Cal Car Cover | Low Lift | calcarcover.com
Achieving the perfect low stance is a primary goal for many rodders. Riding low is simply cool – that is, until you have to change a flat or perform some other under-vehicle fix. Bottle jacks are compact and convenient but are only useful as a wheel chock on a lowered rod.
California Car Cover has an effective solution with their Low Profile Scissor Jack. This billet machined assembly is designed to lift most any lowered hot rod and measures only 1.5-inch high! The jack has been tested up to 2,000-pounds and will raise a vehicle up to 6.5-inches. Not only is the jack simple to use, but it’s also easy to store in tight confines.
Snap-on | Jump, Charge and Light | snapon.com
You can’t be prepared to handle everything a long road trip may bring, but with Snap-on’s Compact Engine Starter/USB Charger and Light, you’ll be ready for a lot! At under 7-inches long and less than 3-inches around, the Engine Starter is easy to pack and will be ready to get you out of a low-battery jam.
After being charged through a wall or vehicle DC outlet, the strong lithium Nickel-Cobalt-Manganese (NCM) battery will be ready to crank over the engine by connecting it to the battery terminals. For safety, there is built-in reverse polarity protection as well as thermal runaway and short circuit protection. If needed, there is also a built-in USB port to charge other devices as well as a bright LED work light.
Element | Just in Case | elementfire.com
On road trips, it’s often said that if you have an extra part with you, you’ll never need it. Hopefully that holds true for a fire extinguisher as well! It doesn’t matter how small your roadster, coupe or truck cab is, you should always make room for a fire extinguisher and in the case of this compact unit from Element, there’s just no excuse not to have one in your car.
The Element extinguisher stands less than 12-inches tall and weighs just over a half pound, yet will discharge almost five times longer than a traditional extinguisher. Instead of pressurized gas, a chemical reaction releases a fire extinguishing agent that makes no mess, is non-toxic, and does not rob breathing oxygen. The Element is not affected by extreme temperature, humidity, or harsh environments and will never expire!
TIPS FROM ROAD TOUR VETERANS!
• If I could take one tool, it would probably a 12-volt tester. I actually carry a fairly good selection of tools, fuses, wire and connectors, assorted bolts and screws, extra taillight bulbs, and an extra serpentine belt (or at least the part number).
• For yourself, be sure to take a first aid kit, aspirin, phone charging equipment, your meds, a jacket, hat and sunglasses.
• Traveling with and meeting people on the road is the real reason to go. It is just so much more fun in your rod. As far as the road rash, I believe cars were meant to be driven.
• My wife Sharon and I do a couple organized road tours every year along with a number of events. I rarely answer my phone on these trips…it’s private thinking time for me and a chance for us to have several uninterrupted days of conversation together.
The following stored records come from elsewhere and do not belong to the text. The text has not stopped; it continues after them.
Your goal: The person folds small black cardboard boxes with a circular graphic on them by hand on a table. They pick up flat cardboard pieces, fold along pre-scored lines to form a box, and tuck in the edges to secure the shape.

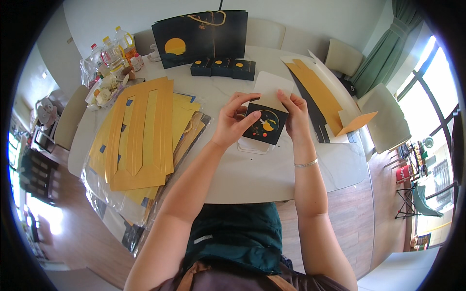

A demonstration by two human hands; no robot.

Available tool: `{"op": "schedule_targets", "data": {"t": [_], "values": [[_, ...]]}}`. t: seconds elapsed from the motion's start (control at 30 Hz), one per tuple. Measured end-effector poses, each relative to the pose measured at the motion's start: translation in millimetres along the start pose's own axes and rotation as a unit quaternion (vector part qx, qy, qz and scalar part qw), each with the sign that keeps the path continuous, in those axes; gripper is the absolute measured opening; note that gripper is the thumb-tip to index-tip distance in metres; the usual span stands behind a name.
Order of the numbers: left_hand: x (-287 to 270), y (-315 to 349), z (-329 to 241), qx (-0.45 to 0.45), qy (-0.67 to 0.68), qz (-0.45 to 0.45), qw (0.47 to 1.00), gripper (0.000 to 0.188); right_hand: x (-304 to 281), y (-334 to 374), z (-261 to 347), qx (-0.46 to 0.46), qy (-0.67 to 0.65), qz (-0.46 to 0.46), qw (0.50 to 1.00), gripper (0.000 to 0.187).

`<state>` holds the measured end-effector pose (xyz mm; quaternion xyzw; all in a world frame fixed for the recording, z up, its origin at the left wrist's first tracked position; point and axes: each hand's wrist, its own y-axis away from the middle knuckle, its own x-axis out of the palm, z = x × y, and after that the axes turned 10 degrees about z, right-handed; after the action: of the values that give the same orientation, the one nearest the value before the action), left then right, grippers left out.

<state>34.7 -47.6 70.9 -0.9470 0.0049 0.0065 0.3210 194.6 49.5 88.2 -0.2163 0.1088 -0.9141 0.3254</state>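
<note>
Holding the small black box (265,127) above the white table (242,184), between the left hand (236,120) and the right hand (295,112), the person has its decorated face turned upward, probably so that it can be well seen while the hands work. The two-sided hold seems chosen to keep the box from twisting. The left hand is partly closed, with its thumb lying on the decorated face and its other fingers curled behind the left edge. The right hand is bent around the upper right corner, its thumb near the pale panel (273,87); I cannot tell if this panel belongs to the box. Both forearms come together from below. Gold card sheets (165,126) lie at the left, perhaps within easy reach, and three small dark boxes (221,69) stand farther away.
</note>
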Motion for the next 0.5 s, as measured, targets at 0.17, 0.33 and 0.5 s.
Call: {"op": "schedule_targets", "data": {"t": [0.17,0.33,0.5], "values": [[-1,-1,1,0.025,0.005,-0.002,1.000,0.020,2,2,0,-0.001,0.000,0.005,1.000,0.025],[-3,-1,1,0.013,0.019,-0.005,1.000,0.008,-3,1,-3,0.003,0.020,0.023,1.000,0.026],[-10,1,6,-0.023,0.053,0.001,0.998,0.005,10,3,4,0.022,0.023,0.028,0.999,0.027]]}}
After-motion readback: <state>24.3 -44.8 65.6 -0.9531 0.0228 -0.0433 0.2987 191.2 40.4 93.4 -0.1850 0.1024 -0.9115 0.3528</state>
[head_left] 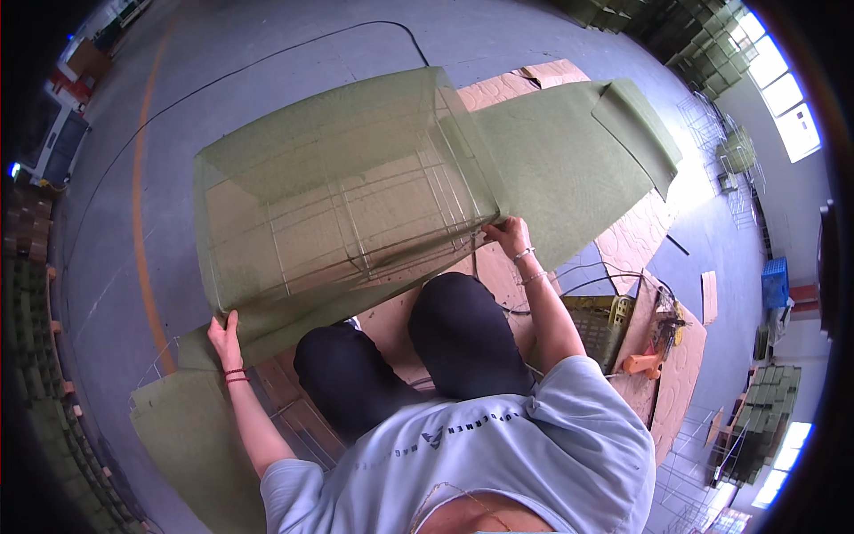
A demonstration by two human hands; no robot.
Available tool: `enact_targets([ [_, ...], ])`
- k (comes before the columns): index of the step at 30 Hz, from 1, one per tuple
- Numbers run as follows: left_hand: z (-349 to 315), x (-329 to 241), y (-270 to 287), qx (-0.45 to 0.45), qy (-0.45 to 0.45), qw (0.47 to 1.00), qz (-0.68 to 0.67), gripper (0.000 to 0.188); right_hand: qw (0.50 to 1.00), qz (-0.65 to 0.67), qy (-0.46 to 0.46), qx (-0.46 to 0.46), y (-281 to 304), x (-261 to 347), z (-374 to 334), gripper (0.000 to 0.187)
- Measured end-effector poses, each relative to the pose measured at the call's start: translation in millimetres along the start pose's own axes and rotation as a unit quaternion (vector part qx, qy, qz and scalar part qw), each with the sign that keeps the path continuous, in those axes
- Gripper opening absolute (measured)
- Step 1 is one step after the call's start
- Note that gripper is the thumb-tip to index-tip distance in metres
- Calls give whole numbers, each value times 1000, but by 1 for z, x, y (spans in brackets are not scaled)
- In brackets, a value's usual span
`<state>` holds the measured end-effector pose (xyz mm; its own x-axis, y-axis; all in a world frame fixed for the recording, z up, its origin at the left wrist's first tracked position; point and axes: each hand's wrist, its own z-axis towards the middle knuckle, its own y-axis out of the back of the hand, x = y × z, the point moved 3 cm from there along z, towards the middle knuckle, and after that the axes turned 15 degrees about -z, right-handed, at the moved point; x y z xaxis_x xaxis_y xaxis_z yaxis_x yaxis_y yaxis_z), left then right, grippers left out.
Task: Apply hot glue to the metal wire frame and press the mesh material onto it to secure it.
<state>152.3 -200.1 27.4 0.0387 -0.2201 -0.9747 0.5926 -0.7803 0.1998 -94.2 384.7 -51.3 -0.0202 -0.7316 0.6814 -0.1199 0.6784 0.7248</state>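
Observation:
A box-shaped wire frame (351, 233) stands in front of my knees with thin, see-through green fabric (311, 107) draped over it. At its near left corner, my left hand (226, 345) pinches the fabric edge between thumb and fingers. My right hand (510, 237) grips the fabric at the near right corner, against the wire. Between the two hands the near edge of the cloth runs slack and folded. A wide green flap (560, 147) spreads out to the right of the frame, its far end folded over. More green fabric (191, 440) lies low on the left.
Cardboard sheets (623, 240) lie under the work. At my right are an olive plastic crate (603, 322), a dark cable (578, 271) and an orange-handled tool (642, 364). Stacked green pieces (756, 427) and loose wire frames (703, 120) stand along the right side. An orange line (142, 205) marks the floor.

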Motion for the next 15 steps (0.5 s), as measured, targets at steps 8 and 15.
enact_targets([
  [8,52,48,-144,195,-101,975,16,45,989,-101,67,-89,-39,-8,8,10],
  [15,49,80,-352,413,-130,900,-44,44,985,-42,76,-151,-31,5,-9,14],
])
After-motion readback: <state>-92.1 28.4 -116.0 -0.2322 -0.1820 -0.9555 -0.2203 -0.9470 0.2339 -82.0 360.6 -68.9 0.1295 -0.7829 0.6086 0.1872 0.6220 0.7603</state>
• I’ve blown up engines, slung cow dung up the side of the car, busted windshields, had the gas tank fall out of the car at a stoplight, and much more. I once had a stick go through the aluminum radiator on my Pro Street ’70 Mustang on I-70 just west of Denver at an elevation of 13,000 feet. We coasted down the mountain and rolled to a stop in the parking lot of the Denver Aluminum Radiator Repair Company. (I have always had good luck on these tours!)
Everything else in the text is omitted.